Task
Look below for the line containing "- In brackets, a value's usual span"; from there, print each line exactly up to and including the line containing "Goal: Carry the", and stop.

Material provided
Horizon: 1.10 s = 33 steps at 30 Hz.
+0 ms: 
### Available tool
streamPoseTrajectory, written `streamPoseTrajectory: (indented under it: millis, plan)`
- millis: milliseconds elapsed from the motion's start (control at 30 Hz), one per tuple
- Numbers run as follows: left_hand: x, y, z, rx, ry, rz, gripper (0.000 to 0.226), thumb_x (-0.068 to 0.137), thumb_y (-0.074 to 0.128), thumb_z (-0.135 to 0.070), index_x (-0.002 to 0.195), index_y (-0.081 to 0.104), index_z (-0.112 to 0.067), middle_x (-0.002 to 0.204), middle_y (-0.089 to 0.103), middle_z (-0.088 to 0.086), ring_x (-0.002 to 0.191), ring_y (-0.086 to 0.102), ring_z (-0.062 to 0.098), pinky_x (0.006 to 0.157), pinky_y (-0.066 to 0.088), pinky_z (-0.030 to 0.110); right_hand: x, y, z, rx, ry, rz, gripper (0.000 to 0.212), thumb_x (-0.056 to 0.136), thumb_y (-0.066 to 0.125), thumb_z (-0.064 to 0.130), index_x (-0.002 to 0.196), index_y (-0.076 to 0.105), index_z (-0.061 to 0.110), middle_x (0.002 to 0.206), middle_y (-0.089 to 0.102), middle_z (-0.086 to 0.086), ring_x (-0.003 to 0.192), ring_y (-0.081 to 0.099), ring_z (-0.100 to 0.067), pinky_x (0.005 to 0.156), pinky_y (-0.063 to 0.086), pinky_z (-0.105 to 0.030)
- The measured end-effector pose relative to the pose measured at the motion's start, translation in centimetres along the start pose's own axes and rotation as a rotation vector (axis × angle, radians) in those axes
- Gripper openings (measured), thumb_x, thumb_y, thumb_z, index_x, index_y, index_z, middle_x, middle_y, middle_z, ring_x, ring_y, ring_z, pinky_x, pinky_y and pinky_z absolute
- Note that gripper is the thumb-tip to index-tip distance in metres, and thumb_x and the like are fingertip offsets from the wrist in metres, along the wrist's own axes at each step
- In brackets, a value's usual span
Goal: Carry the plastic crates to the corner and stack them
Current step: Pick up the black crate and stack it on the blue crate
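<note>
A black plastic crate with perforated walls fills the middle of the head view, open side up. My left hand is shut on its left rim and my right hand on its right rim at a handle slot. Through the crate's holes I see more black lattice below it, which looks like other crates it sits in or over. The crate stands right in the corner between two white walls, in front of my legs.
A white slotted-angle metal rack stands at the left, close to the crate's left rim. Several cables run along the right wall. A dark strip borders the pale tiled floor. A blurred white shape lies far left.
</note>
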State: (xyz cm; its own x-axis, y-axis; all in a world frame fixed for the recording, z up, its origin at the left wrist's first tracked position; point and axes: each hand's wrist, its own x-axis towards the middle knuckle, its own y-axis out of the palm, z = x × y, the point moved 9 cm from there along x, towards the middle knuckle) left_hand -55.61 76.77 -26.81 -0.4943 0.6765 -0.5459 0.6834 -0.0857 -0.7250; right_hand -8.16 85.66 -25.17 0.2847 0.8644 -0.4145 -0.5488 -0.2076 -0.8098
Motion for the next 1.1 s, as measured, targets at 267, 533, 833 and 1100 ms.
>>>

Solution to the exercise
- In brackets, a value's usual span
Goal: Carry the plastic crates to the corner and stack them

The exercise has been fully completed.